_HOW TO COMPLETE THIS TASK:_ Take the listing below and write it out again exactly, skipping any picture that it holds.
Segment Start: DATA BLOCK
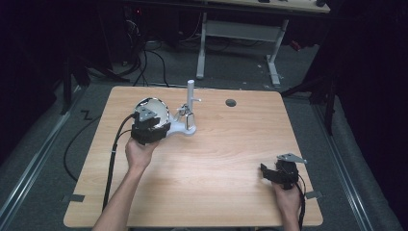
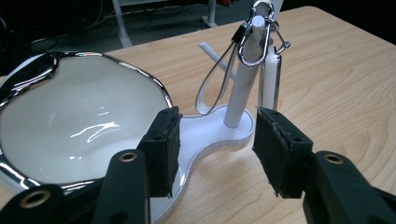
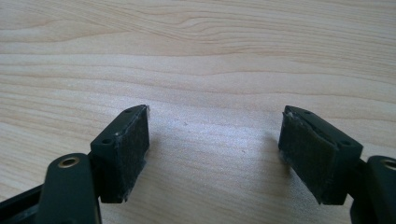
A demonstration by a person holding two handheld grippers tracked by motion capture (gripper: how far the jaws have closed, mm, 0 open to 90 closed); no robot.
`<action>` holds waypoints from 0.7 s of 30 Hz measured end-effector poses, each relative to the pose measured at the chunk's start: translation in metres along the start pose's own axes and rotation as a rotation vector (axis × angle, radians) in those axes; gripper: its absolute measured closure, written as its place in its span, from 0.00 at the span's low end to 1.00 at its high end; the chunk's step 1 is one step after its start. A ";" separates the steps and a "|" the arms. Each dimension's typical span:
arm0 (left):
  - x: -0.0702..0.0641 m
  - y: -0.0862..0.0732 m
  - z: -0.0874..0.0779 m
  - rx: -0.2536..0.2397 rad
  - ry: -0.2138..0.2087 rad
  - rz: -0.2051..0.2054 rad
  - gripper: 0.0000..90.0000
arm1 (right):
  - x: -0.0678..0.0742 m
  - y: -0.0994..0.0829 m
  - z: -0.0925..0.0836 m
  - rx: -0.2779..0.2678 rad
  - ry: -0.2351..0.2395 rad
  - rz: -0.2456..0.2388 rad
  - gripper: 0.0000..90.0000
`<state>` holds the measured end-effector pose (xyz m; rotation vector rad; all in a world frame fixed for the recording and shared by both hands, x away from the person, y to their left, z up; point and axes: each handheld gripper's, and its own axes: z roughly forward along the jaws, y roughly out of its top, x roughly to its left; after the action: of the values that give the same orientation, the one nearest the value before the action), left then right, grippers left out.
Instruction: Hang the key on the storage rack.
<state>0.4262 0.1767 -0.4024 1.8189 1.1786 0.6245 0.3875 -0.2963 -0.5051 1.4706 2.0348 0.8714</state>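
Keyring (image 2: 256,39), a silver snap hook with a pale strap loop, hangs from the top of the white post (image 2: 240,88) of a small stand, and that is where the action sits right now. The stand's white base (image 2: 212,133) rests on the desk (image 1: 216,159), toward the far edge and a little left of the middle, and the same base carries a shiny white bowl with a chrome rim (image 2: 70,121) on its left side. Left tongs (image 2: 212,154) hover right in front of the stand, jaws spread, nothing between the pads; one pad (image 2: 163,149) sits over the bowl's near rim and the neck of the base, the other pad (image 2: 275,154) stands clear over bare wood to the right of the base. No earlier look to compare with here, just open jaws and a gap. From the high view the left tongs (image 1: 156,122) cover part of the bowl (image 1: 156,108), with the hand (image 1: 139,154) behind them and the cable trailing off toward the left edge. Over by the near right corner, the right tongs (image 1: 269,174) lie low over the desk, well apart from the stand. Their own view confirms it: right tongs (image 3: 215,154) spread wide, plain wood grain between the pads, gripping nothing.
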 end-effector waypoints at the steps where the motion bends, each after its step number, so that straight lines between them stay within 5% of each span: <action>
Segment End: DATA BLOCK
_YOUR SOLUTION:_
A demonstration by a person holding two handheld grippers tracked by motion capture (gripper: how far the jaws have closed, mm, 0 open to 90 closed); no robot.
`<action>` holds waypoints from 0.7 s of 30 Hz measured end-effector poses, each relative to the pose measured at the chunk's start: translation in metres along the start pose's own axes and rotation as a rotation vector (axis × angle, radians) in those axes; gripper: its absolute measured closure, written as its place in its span, from 0.00 at the span's low end to 1.00 at its high end; the chunk's step 1 is one step after its start. A ";" separates the steps and a "|" the arms. Each dimension's typical span:
arm0 (left):
  - x: -0.0702..0.0641 m
  - y: -0.0862..0.0732 m
  - z: -0.0874..0.0779 m
  - rx: -0.2536..0.2397 rad
  - ry: -0.2138..0.2087 rad
  - rz: -0.2051..0.2054 rad
  - gripper: 0.0000..90.0000
arm1 (right):
  - x: -0.0678..0.0742 m
  - y: -0.0994..0.0829 m
  - z: -0.0925..0.0836 m
  - rx: -0.2779..0.2678 rad
  - ry: -0.2351..0.2395 rad
  - rz: -0.2456..0.2388 rad
  - gripper: 0.0000..90.0000
`<state>` holds the measured end-effector pose (xyz m; rotation vector rad; all in a world frame fixed for the recording and shared by both hands, x away from the person, y to their left, z up; point and axes: each handheld gripper's, and its own axes: z roughly forward along the jaws, y roughly out of its top, x roughly to its left; after the action: of the values that give the same orientation, the one nearest the value before the action), left then right, grippers left out.
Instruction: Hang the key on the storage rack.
<state>0.4262 0.1767 -0.4024 1.8189 1.1786 0.6245 0.3875 -0.2963 -0.5051 1.4706 2.0348 0.8714</state>
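Keyring (image 2: 256,39), a silver snap hook with a pale strap loop, hangs from the top of the white post (image 2: 240,88) of a small stand, and that is where the action sits right now. The stand's white base (image 2: 212,133) rests on the desk (image 1: 216,159), toward the far edge and a little left of the middle, and the same base carries a shiny white bowl with a chrome rim (image 2: 70,121) on its left side. Left tongs (image 2: 212,154) hover right in front of the stand, jaws spread, nothing between the pads; one pad (image 2: 163,149) sits over the bowl's near rim and the neck of the base, the other pad (image 2: 275,154) stands clear over bare wood to the right of the base. No earlier look to compare with here, just open jaws and a gap. From the high view the left tongs (image 1: 156,122) cover part of the bowl (image 1: 156,108), with the hand (image 1: 139,154) behind them and the cable trailing off toward the left edge. Over by the near right corner, the right tongs (image 1: 269,174) lie low over the desk, well apart from the stand. Their own view confirms it: right tongs (image 3: 215,154) spread wide, plain wood grain between the pads, gripping nothing.
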 end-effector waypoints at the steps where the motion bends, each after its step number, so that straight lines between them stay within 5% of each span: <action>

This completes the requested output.